Dataset excerpts
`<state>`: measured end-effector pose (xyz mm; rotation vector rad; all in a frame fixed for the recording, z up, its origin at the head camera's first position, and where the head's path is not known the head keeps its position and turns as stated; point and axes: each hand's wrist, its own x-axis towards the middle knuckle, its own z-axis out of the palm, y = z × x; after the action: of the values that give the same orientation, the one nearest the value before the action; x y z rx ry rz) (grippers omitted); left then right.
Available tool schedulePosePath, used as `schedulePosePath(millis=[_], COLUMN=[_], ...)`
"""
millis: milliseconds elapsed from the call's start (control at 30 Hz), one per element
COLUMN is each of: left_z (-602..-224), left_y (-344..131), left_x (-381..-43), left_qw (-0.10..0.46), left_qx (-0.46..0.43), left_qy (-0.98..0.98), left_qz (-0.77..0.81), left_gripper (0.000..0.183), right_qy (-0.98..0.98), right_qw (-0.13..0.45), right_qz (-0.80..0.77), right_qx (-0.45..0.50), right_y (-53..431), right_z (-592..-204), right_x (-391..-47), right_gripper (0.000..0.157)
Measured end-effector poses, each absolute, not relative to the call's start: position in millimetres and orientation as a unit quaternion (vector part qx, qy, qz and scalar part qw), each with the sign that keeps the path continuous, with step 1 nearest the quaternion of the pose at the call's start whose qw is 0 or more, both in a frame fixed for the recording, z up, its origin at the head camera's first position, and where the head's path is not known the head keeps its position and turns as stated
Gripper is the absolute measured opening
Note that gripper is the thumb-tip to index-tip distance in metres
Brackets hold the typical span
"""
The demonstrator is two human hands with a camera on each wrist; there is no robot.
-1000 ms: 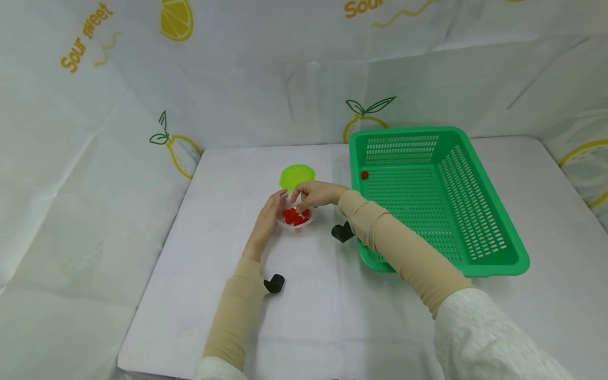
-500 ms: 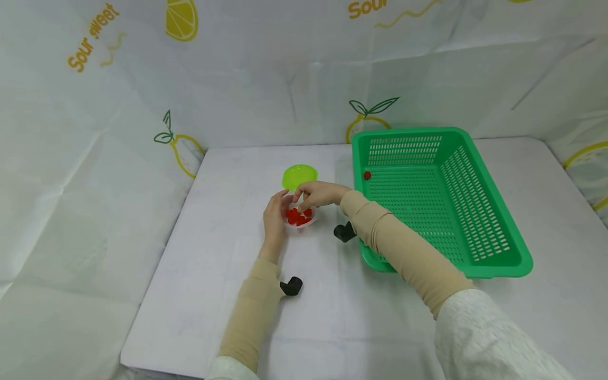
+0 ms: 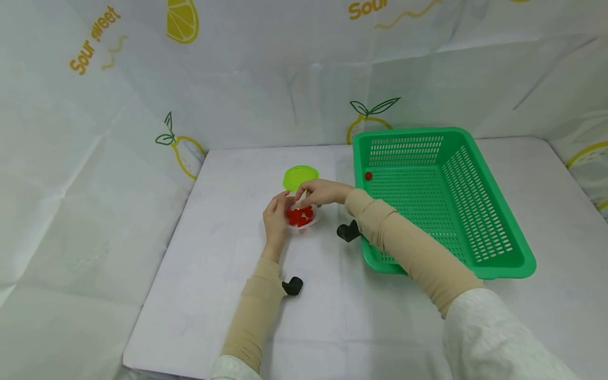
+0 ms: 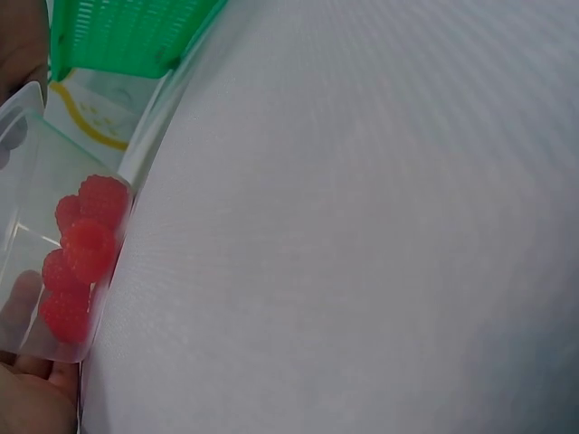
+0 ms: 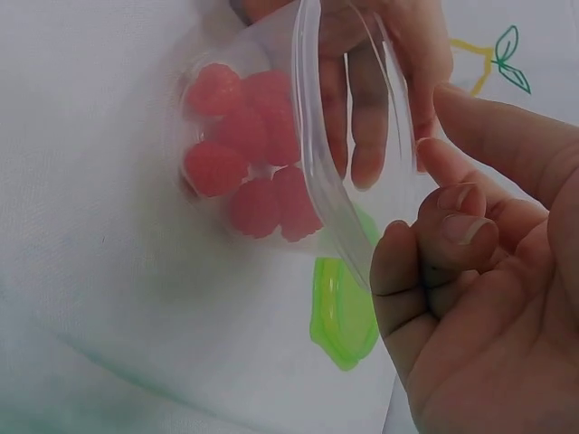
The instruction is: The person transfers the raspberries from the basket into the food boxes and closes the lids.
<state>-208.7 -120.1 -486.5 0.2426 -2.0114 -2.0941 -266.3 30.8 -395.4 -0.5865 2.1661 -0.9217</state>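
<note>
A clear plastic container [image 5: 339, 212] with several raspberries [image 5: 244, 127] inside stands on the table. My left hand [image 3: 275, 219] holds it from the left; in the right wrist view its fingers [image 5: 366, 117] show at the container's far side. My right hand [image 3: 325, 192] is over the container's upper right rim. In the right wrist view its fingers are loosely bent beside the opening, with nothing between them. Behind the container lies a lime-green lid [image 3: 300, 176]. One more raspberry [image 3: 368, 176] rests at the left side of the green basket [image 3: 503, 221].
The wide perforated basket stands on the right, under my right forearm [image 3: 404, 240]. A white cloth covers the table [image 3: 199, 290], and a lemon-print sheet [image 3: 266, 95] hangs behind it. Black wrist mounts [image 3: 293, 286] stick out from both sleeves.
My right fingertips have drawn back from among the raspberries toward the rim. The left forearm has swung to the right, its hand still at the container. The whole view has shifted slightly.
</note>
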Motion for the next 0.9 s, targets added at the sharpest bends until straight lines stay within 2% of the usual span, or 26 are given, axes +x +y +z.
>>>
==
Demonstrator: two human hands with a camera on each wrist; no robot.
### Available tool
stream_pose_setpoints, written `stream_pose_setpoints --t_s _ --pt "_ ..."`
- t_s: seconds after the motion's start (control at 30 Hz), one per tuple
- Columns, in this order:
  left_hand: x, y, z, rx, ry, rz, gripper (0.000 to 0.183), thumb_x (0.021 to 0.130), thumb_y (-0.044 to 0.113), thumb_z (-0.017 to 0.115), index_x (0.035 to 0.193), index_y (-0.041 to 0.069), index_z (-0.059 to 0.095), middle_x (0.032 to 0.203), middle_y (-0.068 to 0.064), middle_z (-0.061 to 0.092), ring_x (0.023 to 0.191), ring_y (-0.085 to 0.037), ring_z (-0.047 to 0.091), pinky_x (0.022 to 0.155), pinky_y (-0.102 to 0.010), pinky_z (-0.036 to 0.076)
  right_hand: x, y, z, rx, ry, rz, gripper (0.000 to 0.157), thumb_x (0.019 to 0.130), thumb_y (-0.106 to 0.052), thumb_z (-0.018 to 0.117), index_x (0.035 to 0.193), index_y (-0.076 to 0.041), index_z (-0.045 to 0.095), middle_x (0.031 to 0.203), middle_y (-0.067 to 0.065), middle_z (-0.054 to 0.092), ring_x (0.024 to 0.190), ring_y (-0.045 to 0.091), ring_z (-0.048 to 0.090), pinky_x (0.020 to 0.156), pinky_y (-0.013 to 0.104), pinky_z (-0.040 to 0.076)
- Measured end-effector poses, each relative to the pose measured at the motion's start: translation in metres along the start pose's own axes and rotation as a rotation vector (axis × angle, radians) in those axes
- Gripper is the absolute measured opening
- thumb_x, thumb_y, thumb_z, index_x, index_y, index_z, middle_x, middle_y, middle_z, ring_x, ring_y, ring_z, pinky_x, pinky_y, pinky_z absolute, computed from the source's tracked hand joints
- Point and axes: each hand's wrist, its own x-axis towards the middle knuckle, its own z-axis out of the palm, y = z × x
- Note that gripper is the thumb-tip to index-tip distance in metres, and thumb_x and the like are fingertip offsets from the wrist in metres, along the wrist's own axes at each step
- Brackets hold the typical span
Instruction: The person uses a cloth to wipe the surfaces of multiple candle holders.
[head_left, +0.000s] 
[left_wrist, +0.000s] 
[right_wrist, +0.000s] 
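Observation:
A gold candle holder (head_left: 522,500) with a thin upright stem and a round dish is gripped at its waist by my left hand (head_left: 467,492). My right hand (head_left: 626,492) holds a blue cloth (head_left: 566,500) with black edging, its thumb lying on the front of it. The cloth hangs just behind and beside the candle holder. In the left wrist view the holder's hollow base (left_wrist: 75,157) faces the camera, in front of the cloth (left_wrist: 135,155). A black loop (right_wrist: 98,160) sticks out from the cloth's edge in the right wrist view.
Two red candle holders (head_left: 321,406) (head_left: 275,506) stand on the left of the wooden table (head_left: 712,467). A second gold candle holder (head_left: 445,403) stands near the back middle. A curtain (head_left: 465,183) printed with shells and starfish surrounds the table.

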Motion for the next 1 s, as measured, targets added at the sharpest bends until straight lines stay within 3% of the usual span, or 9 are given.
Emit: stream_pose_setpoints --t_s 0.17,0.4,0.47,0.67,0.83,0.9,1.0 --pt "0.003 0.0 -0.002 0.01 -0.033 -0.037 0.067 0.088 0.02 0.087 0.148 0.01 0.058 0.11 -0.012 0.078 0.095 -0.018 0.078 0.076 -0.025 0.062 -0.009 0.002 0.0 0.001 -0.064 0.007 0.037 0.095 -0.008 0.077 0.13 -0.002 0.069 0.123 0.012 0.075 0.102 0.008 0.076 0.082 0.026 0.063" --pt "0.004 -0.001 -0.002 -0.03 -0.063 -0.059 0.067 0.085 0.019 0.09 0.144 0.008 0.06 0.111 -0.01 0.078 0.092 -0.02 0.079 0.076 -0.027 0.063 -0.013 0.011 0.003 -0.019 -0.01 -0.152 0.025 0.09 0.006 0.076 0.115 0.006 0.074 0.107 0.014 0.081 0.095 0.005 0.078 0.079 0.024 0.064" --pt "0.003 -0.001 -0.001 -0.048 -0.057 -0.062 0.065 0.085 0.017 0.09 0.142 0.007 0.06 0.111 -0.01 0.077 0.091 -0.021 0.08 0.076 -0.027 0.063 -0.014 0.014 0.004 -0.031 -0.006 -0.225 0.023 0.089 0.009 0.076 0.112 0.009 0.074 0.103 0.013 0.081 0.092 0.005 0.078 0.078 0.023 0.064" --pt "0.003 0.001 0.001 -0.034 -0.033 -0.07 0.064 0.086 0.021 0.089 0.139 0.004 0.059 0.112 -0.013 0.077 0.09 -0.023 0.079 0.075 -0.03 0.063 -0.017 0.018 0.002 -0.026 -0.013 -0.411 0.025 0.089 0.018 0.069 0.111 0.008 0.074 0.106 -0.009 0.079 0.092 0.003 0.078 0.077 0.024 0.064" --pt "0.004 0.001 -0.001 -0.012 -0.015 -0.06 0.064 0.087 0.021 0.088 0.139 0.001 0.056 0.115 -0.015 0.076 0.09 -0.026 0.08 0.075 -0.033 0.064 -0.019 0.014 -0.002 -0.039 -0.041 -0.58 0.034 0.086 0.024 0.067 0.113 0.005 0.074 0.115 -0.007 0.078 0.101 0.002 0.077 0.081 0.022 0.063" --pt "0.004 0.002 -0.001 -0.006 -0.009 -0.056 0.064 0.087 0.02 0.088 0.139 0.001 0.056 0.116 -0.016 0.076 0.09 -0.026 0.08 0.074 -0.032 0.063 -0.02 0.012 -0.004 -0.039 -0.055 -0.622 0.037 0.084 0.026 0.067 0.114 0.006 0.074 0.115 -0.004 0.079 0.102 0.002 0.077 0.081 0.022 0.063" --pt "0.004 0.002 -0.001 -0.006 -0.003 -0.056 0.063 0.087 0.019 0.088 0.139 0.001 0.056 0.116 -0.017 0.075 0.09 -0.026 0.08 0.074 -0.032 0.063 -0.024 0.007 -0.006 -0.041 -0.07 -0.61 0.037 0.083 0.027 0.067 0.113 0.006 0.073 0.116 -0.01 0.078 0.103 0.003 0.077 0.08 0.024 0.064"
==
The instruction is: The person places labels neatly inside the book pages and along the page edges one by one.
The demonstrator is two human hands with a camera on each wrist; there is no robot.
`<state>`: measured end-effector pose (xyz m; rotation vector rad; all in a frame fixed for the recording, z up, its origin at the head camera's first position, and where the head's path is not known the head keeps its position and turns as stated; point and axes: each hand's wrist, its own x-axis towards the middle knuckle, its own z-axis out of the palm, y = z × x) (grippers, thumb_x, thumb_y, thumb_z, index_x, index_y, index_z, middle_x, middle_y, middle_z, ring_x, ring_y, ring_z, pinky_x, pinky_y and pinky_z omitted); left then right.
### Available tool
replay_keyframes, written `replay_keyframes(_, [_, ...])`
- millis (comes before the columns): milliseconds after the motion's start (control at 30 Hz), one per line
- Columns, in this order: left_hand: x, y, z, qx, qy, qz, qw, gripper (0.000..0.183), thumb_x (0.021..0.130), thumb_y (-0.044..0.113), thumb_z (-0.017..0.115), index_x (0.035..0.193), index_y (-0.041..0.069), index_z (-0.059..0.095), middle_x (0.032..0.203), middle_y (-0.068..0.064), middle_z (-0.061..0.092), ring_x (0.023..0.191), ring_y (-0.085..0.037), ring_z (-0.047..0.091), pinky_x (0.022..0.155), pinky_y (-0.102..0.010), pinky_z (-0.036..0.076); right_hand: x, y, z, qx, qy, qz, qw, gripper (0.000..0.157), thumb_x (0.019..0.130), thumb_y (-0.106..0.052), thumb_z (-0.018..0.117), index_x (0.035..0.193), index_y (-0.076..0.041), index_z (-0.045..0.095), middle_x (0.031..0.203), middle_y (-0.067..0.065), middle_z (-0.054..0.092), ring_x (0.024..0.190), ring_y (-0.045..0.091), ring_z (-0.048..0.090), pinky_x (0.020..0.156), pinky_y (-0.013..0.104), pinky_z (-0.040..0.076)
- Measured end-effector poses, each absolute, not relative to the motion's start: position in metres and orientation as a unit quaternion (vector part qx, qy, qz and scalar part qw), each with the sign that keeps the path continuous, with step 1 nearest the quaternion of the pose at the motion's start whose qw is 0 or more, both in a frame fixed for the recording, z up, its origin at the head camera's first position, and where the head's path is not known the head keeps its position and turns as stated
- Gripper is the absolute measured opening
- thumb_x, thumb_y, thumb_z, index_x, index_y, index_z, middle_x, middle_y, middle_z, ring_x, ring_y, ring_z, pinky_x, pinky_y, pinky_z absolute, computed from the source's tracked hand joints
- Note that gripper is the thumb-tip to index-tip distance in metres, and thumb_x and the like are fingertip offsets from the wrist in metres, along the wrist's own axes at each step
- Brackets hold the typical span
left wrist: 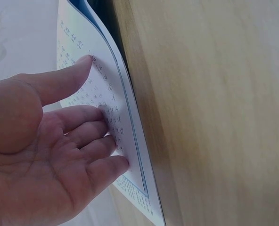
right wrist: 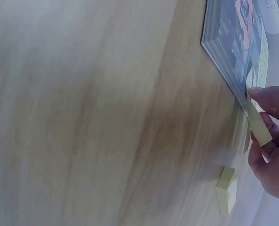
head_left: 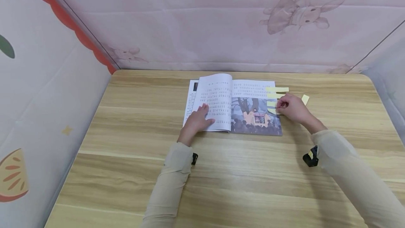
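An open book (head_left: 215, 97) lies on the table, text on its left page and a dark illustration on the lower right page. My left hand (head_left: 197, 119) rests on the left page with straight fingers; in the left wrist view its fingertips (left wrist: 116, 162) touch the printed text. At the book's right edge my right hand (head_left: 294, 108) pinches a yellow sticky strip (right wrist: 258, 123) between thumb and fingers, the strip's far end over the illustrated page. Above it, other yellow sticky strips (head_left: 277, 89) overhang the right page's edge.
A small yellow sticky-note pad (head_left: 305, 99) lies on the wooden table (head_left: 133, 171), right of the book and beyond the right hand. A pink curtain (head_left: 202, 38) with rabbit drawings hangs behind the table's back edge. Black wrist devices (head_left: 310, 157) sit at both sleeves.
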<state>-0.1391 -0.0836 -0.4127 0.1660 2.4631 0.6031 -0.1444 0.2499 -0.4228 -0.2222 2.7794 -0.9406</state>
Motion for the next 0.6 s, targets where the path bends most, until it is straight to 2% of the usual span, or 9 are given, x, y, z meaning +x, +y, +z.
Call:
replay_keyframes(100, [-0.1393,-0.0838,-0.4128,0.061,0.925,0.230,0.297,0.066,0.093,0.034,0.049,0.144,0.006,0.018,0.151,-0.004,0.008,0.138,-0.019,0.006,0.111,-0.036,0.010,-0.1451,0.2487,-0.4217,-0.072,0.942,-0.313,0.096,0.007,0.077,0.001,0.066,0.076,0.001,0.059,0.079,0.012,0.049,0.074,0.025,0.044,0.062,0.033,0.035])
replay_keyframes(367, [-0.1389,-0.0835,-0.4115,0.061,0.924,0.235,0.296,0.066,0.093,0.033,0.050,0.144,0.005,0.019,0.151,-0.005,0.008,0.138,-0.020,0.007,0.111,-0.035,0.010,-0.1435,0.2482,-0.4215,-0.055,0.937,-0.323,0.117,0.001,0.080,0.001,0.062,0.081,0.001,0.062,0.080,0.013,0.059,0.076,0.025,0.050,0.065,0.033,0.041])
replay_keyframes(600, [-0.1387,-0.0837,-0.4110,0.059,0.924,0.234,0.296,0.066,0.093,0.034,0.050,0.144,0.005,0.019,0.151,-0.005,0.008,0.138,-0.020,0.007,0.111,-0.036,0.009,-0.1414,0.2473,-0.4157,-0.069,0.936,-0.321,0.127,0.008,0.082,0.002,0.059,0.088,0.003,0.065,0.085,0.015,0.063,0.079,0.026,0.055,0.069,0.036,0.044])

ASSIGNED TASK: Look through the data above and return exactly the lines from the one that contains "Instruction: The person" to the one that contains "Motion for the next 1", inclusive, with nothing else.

RESPONSE AREA:
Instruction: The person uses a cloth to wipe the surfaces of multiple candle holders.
[head_left, +0.000s] 
[left_wrist, +0.000s] 
[right_wrist, +0.000s] 
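Observation:
A gold candle holder (head_left: 522,500) with a thin upright stem and a round dish is gripped at its waist by my left hand (head_left: 467,492). My right hand (head_left: 626,492) holds a blue cloth (head_left: 566,500) with black edging, its thumb lying on the front of it. The cloth hangs just behind and beside the candle holder. In the left wrist view the holder's hollow base (left_wrist: 75,157) faces the camera, in front of the cloth (left_wrist: 135,155). A black loop (right_wrist: 98,160) sticks out from the cloth's edge in the right wrist view.
Two red candle holders (head_left: 321,406) (head_left: 275,506) stand on the left of the wooden table (head_left: 712,467). A second gold candle holder (head_left: 445,403) stands near the back middle. A curtain (head_left: 465,183) printed with shells and starfish surrounds the table.
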
Motion for the next 1 s, as measured, targets added at the sharpest bends until straight lines stay within 3% of the usual span, or 9 are given.

No more work is required for the exercise.